### Your objective
Looking through the listing that follows, count every line with the string "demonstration" and state the number alone.

============================================================

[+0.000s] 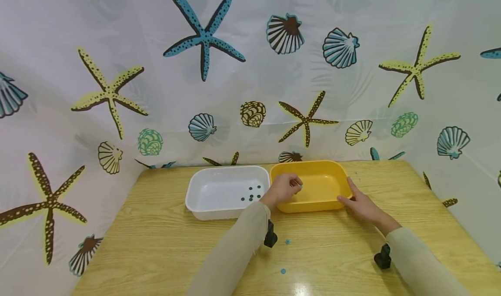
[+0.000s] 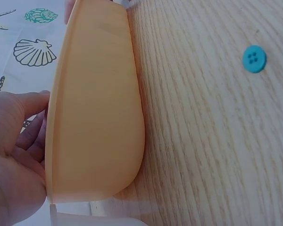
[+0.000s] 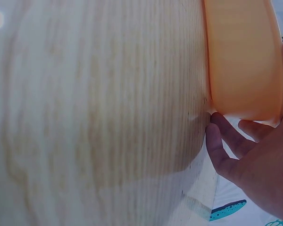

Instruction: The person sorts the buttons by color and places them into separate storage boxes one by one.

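My left hand is over the near left part of a yellow plastic bin, its fingers curled. A small blue button shows at its fingertips, pinched there. In the left wrist view the bin's wall hides those fingertips. My right hand touches the bin's right end, fingers spread along the outside wall. In the right wrist view its fingers rest against that end near the tabletop. One blue four-hole button lies on the table in front of the bin, with another blue button nearer me.
A white bin stands directly left of the yellow one, with several dark green buttons on its floor. Both bins are at the back of the wooden table, near a curtain printed with starfish and shells.
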### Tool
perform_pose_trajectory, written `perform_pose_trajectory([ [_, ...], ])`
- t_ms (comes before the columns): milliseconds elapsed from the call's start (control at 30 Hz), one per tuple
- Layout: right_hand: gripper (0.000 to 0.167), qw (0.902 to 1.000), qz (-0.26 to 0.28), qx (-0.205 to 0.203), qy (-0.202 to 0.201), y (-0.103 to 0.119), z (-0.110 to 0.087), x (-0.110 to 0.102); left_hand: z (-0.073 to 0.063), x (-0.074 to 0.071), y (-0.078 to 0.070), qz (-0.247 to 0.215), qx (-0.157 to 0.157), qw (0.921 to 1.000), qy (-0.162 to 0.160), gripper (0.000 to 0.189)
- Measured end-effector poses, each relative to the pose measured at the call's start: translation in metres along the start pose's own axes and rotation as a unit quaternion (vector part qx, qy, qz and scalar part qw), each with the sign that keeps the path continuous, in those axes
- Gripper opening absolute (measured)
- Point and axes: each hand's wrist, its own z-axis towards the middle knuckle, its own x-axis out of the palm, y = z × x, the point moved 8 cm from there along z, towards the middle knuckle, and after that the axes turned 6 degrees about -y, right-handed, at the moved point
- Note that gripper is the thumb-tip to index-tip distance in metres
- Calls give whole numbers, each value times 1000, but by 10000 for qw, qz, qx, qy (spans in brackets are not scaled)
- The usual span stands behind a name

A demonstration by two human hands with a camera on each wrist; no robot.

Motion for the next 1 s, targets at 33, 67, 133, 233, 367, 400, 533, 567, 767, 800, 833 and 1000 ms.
perform_pose_trajectory([
  [33, 86, 10000, -6, 8, 0, 0, 0, 0, 1, 0, 1, 26, -15, 10000, -13, 8],
  [67, 87, 10000, -24, 19, -2, -1, 0, 0, 2, 1, 2, 45, -28, 10000, -31, 8],
  [133, 87, 10000, -39, 39, 4, -2, 0, 0, 5, 4, 5, 114, -126, 9998, -49, 10],
  [233, 87, 10000, -60, 35, -6, -2, 0, -1, 9, 5, 8, 218, -177, 9995, -116, 11],
  [367, 89, 10000, -15, -10, -21, -1, 1, -1, 10, 5, 6, 297, -193, 9992, -177, 12],
  [400, 89, 10000, 1, -16, -22, 0, 1, -1, 10, 5, 5, 304, -186, 9992, -187, 12],
  [533, 89, 10000, 22, -11, -19, 0, 1, -2, 12, 5, 4, 282, -196, 9992, -190, 12],
  [567, 88, 10000, 24, -2, -22, 0, 1, -2, 13, 6, 4, 264, -201, 9993, -199, 12],
  [767, 86, 10000, -7, -7, -20, 3, 0, -2, 14, 5, 4, 148, -191, 9993, -274, 17],
  [800, 86, 10000, -13, -13, -21, 3, 0, -2, 14, 5, 4, 138, -174, 9994, -281, 19],
  [833, 86, 10000, -19, -19, -28, 3, 0, -2, 14, 5, 4, 120, -154, 9994, -286, 20],
  [1000, 86, 10000, -74, -40, -40, 2, 0, -2, 11, 2, 1, 89, -35, 9997, -229, 20],
])
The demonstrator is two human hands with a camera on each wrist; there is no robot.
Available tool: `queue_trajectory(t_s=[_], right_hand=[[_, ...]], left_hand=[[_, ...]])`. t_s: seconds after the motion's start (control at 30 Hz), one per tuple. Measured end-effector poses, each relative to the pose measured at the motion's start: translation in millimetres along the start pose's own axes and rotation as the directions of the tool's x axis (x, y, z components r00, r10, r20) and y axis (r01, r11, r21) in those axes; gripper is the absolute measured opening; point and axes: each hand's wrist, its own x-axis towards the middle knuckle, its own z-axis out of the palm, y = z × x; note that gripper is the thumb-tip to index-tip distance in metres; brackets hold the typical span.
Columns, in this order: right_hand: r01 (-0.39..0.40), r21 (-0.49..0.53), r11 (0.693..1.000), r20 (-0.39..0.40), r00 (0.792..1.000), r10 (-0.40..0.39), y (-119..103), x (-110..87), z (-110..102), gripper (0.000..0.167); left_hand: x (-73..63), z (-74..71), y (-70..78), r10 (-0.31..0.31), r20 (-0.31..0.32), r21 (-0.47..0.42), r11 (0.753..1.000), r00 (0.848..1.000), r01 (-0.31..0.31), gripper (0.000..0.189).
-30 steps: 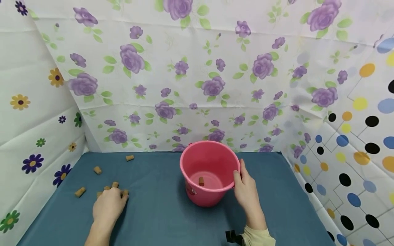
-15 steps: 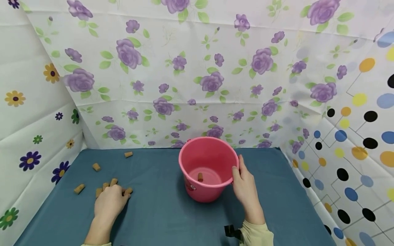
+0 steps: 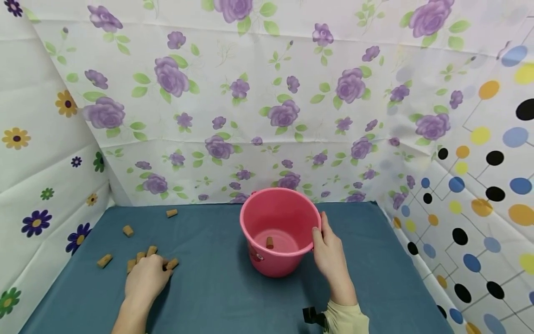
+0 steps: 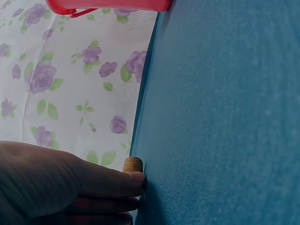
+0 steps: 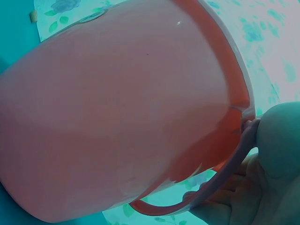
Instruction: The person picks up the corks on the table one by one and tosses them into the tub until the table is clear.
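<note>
In the head view my left hand (image 3: pixel 146 278) is low over the cloth among corks. Its thumb and fingers pinch a cork (image 3: pixel 172 264) at their right. In the left wrist view, that cork's end (image 4: pixel 133 163) sticks out beyond the thumb. More corks lie just past the knuckles, including one cork (image 3: pixel 152 250) partly covered by the hand. A pink bucket (image 3: pixel 267 266) stands at the middle, tipped slightly, with one cork (image 3: pixel 270 243) inside. My right hand (image 3: pixel 331 255) grips its rim at the right side; in the right wrist view the bucket's handle (image 5: pixel 229 164) crosses the fingers.
Single corks lie farther off at the left: one near the back edge (image 3: pixel 172 213), one cork (image 3: pixel 128 231) before it, and another cork (image 3: pixel 104 261) at the far left. A blue cloth (image 3: pixel 208 297) covers the table. Patterned sheets (image 3: pixel 250 102) rise behind and on both sides.
The cork by my left thumb has shifted slightly away from the other corks, and my fingers have moved with it. My right hand keeps its grip on the bucket.
</note>
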Motion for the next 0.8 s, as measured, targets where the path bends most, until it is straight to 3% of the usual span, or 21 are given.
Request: queue_trajectory(t_s=[0.2,0.8], right_hand=[[0.004,0.003,1.000,-0.001,1.000,-0.004,-0.3,0.2,0.6,0.063],[0.011,-0.012,1.000,-0.008,1.000,-0.011,2.3,0.9,1.7,0.063]], left_hand=[[0.4,-1.0,0.9,-0.016,0.004,0.010,1.000,1.000,0.016,0.021],[-2.5,-1.0,2.4,-0.008,-0.010,-0.002,1.000,1.000,0.008,0.013]])
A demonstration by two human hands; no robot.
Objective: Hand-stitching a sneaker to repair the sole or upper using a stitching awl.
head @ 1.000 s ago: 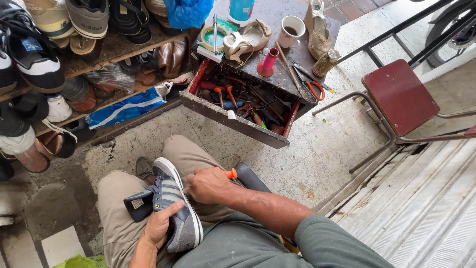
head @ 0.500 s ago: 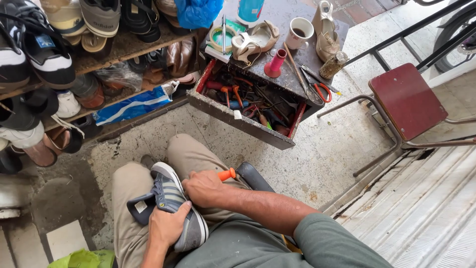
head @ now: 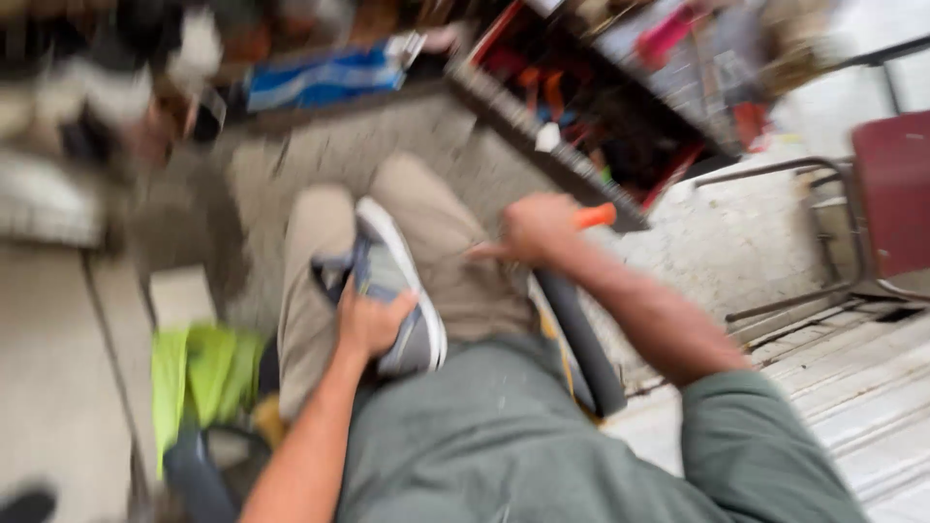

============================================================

### Result of the exercise
2